Carmen de nouveau au répertoire d'Opéra en plein air l'été 2018


Carmen est l'opéra le plus joué au monde. Ce fut pourtant ce qu'on appelle un bide à sa création. Parce qu'on jugeait tout à fait indécente la volonté de la jeune femme de séduire.

Huit ans après Patrick Poivre d'Arvor cette héroïne est de nouveau à l'affiche d'Opéra en plein air. C'est cette fois Radu Mihaileanu qui en signe la mise en scène. J'attendais un manifeste féministe, dans la lignée de La source des femmes, que j'avais tellement plébiscité au cinéma.

Cette session est un bon cru. J'ai entendu quelques reproches au décor, trop sobre au goût de certains. C'est précisément la qualité que je lui reconnais. Quand on dispose de monuments historiques comme fond de scène il n'est pas nécessaire de surcharger le plateau, surtout avec des éléments ultra contemporains.

Par contre l'accent est mis sur les costumes, et là encore j'approuve. Ils sont magnifiques et très colorés. Notamment le toréador qui sera habillé sur l'air du Quadrille. Avec cependant une interrogation sur la couleur de la jupe de Micaela que le livret annonce bleue ... et que l'on découvre totalement différente, rouge carmin. Un détail ...

Les voix n'étaient pas toutes exceptionnelles, peut-être parce que je suis venue le soir de la Première et que l'émotion a impacté certaines. Ce n'est pas un souci pour moi. C'est le jeu d'Opéra en plein air de propulser l’insertion professionnelle de jeunes artistes lyriques. J'attends une implication plus qu'une performance au sens strict du terme.

Les choeurs des enfants comme des cigarières sont très beaux, parfaitement harmonieux. Les chorégraphies tout autant réussies.

Cet opéra est marqué par la passion, la jalousie et la liberté. Les personnages osent leur sensualité. Ces sentiments sont exacerbés et paradoxalement, la musique de Georges Bizet est simple, avec une ligne mélodique d'une telle fluidité que tout le monde connait plusieurs airs par coeur, ce qui est très agréable.

C'est sur l'air célébrissime de l'amour est un oiseau rebelle que le public découvre Carmencita. Les scènes d'intimité sont jouées au premier plan, devant les musiciens et l'émotion s'en trouve renforcée.

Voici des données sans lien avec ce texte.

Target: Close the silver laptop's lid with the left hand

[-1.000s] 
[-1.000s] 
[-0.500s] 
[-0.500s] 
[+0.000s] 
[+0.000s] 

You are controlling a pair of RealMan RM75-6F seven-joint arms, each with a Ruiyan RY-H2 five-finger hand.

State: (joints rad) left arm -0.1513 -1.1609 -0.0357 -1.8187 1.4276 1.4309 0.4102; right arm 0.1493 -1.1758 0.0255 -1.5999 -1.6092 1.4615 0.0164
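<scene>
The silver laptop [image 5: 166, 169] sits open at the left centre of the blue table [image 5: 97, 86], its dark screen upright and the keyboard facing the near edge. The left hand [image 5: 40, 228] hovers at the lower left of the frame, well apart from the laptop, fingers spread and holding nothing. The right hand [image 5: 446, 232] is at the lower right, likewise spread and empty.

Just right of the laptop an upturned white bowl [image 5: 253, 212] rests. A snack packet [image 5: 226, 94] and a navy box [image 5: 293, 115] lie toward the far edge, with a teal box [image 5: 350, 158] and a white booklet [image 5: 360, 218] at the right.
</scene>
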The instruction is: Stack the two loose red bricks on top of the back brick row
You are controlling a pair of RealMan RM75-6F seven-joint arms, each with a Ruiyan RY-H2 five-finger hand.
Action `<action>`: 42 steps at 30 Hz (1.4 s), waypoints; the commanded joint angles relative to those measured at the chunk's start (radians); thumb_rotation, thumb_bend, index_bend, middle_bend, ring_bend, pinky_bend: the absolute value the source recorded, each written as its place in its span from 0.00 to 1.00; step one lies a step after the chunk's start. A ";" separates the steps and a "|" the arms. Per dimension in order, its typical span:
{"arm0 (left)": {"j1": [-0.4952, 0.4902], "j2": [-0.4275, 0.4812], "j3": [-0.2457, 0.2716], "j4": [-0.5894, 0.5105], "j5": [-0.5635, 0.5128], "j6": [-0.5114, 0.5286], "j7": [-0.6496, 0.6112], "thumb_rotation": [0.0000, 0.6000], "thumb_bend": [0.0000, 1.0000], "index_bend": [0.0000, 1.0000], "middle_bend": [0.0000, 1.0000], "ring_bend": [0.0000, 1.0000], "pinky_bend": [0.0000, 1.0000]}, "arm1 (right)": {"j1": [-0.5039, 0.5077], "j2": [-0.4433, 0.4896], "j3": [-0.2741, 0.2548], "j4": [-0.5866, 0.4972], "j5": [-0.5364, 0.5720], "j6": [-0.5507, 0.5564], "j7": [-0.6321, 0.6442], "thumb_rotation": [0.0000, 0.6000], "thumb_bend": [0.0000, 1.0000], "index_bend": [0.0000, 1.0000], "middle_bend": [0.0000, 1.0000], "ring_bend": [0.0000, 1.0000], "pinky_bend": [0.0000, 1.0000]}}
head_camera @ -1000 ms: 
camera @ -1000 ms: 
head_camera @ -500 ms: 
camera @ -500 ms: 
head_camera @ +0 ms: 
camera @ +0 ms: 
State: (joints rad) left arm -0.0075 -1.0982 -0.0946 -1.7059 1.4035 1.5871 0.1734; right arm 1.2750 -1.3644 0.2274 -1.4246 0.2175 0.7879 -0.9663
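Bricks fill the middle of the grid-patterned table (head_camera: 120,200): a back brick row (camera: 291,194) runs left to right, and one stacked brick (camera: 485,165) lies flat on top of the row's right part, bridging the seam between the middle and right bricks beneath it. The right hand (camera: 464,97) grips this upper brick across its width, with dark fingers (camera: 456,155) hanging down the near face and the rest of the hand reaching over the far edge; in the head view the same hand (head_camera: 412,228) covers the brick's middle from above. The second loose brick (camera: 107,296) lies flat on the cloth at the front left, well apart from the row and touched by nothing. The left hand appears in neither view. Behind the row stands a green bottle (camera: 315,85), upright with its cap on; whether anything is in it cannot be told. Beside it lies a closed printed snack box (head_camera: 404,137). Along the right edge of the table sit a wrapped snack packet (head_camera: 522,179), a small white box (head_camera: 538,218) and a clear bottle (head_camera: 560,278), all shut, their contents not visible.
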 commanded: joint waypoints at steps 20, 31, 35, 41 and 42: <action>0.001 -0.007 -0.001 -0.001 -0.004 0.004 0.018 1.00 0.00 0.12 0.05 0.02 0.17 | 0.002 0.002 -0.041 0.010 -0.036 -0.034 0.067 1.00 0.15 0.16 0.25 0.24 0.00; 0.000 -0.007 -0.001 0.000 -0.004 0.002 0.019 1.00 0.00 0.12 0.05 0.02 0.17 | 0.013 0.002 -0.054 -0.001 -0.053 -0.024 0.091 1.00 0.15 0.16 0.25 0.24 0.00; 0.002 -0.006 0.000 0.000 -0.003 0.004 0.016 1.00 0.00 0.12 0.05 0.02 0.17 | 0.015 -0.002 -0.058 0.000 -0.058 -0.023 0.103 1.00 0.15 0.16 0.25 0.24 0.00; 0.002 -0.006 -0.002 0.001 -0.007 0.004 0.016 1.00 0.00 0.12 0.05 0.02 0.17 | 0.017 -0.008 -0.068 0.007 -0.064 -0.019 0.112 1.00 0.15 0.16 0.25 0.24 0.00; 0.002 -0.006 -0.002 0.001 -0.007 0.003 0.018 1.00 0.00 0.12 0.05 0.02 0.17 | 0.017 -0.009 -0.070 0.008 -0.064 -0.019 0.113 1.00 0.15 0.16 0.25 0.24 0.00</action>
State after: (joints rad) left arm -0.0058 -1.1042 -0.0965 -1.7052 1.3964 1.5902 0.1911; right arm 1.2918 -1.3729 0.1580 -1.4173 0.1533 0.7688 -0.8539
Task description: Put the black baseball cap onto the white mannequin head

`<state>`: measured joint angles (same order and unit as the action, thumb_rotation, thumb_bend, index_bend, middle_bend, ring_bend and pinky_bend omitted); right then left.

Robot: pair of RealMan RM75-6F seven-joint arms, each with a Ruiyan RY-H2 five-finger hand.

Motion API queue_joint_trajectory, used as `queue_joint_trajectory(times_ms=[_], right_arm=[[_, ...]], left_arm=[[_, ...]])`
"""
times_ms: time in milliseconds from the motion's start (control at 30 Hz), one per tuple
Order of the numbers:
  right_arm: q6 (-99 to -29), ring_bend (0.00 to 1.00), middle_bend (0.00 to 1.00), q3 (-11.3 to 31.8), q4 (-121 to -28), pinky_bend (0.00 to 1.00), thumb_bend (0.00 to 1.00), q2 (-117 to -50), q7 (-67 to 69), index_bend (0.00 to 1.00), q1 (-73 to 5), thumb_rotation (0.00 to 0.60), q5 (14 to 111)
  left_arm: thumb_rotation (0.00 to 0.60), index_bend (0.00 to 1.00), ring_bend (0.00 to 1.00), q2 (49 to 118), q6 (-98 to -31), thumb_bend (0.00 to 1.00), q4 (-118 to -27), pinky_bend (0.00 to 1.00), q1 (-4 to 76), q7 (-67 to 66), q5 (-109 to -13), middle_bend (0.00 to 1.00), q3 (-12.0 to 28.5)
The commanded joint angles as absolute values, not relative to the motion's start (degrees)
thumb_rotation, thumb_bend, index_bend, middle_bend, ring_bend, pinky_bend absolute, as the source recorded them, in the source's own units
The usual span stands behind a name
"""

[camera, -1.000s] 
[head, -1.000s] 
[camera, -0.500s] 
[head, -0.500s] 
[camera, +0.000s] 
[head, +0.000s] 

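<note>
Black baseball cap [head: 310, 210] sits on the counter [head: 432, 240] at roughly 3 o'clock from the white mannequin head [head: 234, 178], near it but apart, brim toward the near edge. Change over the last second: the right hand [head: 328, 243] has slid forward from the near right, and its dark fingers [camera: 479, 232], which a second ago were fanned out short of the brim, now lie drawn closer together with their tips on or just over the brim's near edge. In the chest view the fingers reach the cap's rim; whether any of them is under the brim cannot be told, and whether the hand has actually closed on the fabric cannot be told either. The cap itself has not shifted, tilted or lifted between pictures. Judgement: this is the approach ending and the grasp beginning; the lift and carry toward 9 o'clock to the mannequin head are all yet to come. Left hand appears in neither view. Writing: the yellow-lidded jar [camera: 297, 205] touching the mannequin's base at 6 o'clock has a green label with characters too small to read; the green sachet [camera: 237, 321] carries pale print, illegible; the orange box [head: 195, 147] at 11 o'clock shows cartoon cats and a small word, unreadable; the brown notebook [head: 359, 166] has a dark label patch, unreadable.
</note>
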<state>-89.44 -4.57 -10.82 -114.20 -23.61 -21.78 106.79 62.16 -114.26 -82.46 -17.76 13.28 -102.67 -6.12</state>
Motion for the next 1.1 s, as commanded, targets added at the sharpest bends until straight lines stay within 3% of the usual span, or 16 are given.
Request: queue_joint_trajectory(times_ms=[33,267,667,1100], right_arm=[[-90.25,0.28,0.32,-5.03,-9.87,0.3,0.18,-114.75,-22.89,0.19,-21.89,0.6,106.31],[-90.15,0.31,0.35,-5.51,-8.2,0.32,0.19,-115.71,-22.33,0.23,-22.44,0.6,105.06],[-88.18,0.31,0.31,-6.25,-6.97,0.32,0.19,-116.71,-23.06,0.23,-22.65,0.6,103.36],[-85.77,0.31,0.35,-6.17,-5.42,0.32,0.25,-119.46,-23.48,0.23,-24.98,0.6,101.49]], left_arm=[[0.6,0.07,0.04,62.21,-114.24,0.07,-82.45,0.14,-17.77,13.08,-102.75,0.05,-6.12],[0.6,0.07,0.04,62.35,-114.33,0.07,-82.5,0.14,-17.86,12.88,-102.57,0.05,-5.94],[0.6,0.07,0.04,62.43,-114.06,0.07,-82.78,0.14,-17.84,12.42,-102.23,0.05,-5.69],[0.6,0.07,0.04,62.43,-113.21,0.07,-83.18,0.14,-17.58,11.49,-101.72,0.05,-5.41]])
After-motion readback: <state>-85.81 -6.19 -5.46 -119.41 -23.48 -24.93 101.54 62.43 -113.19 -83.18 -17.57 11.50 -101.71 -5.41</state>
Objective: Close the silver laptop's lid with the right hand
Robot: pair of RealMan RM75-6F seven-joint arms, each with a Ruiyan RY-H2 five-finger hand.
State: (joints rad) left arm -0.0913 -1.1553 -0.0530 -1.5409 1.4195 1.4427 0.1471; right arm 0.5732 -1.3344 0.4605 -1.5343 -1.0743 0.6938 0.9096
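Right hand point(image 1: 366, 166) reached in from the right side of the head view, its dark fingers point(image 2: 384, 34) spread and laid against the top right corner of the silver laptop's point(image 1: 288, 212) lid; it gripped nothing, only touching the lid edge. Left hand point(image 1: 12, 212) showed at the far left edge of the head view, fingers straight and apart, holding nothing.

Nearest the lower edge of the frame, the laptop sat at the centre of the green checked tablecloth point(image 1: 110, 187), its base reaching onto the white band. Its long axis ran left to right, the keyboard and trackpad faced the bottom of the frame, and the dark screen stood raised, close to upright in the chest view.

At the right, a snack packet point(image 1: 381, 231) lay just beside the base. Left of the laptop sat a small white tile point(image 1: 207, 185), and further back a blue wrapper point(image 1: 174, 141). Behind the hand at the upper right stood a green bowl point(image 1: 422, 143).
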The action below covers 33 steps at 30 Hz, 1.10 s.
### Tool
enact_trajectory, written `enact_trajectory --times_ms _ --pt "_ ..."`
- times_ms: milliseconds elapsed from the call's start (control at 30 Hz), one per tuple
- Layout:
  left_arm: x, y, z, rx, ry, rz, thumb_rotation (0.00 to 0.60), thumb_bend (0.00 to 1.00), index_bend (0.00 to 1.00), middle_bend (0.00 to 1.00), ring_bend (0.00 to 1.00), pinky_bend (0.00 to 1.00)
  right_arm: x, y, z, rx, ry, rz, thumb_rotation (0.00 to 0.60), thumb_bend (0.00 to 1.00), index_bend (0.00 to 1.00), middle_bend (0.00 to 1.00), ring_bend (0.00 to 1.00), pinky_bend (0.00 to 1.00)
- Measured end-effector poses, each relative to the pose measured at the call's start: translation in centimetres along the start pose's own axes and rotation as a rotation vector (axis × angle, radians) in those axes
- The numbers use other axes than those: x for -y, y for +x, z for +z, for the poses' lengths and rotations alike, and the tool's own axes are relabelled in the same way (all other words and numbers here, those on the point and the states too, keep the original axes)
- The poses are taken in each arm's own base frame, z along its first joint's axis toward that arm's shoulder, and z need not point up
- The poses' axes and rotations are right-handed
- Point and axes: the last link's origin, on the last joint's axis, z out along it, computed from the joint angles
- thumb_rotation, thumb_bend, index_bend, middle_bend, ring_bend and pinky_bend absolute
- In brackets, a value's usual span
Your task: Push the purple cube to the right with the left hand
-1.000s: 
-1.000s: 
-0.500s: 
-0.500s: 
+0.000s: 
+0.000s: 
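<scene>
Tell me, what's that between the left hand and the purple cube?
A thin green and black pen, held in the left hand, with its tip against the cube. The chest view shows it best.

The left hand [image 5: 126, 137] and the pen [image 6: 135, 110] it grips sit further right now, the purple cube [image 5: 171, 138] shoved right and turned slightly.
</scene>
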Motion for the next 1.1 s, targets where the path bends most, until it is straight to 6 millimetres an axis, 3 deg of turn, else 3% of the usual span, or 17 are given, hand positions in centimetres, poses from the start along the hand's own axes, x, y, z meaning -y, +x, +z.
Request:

L'acte II s'achève sur une ode à la liberté dans un nuancier de rouges. Après l'entr'acte ce sont les tons bleutés qui vont dominer. La pauvreté et la guerre civile sont sous-jacentes. La pièce mérite une lecture politique. Carmen réaffirme son point de vue : je ne veux pas être tourmentée, commandée, mais être libre.

Carmen devait initialement être une comédie mais le drame s'y est faufilé. les cartes annoncent la mort ... pour les deux protagonistes principaux.
C'est vêtue de blanc (comme une sainte) que Carmen revient. Elle n'a jamais menti, son âme est inflexible. les lumières découpent la silhouette d'un taureau sur la façade du château. Un immense drap évoque une mer déchainée.
La pièce s'achève sur l'aveu de Don José : Vous pouvez m'arrêter, c'est moi qui l'ai tuée, oh ma Carmen, ma Carmen adorée.
Nous sommes toujours surpris du nombre de personnes impliquées dans une telle entreprise. le plateau semble trop juste pour toutes les contenir.
Aux saluts, et après que l'équipe artistique ait longuement été applaudie, le metteur en scène rend hommage à tous ses collaborateurs, ce qui n'est pas si fréquent.

Cette Carmen offre encore une certaine modernité en ce sens qu'elle témoigne d'un conflit culturel entre deux mondes qui n'ont pas les mêmes valeurs ni les mêmes codes, Don José, issu de l'armée, et Carmen, née bohémienne. On aurait envie de croire le contraire mais l'amour n'évite pas le drame.


Il m'a semblé que quelques libertés avaient été prises avec le livret en faisant alterner les voix chantées avec des épisodes récités (et c'est très bien ainsi d'ailleurs). Par contre, mille fois hélas, la fin reste intangible. Carmen meurt.

Est-ce le prix à payer pour son intransigeance ? Je rêve d'un opéra qui ne s'achèverait pas dans le sang. S'il n'existe pas il faudrait l'écrire !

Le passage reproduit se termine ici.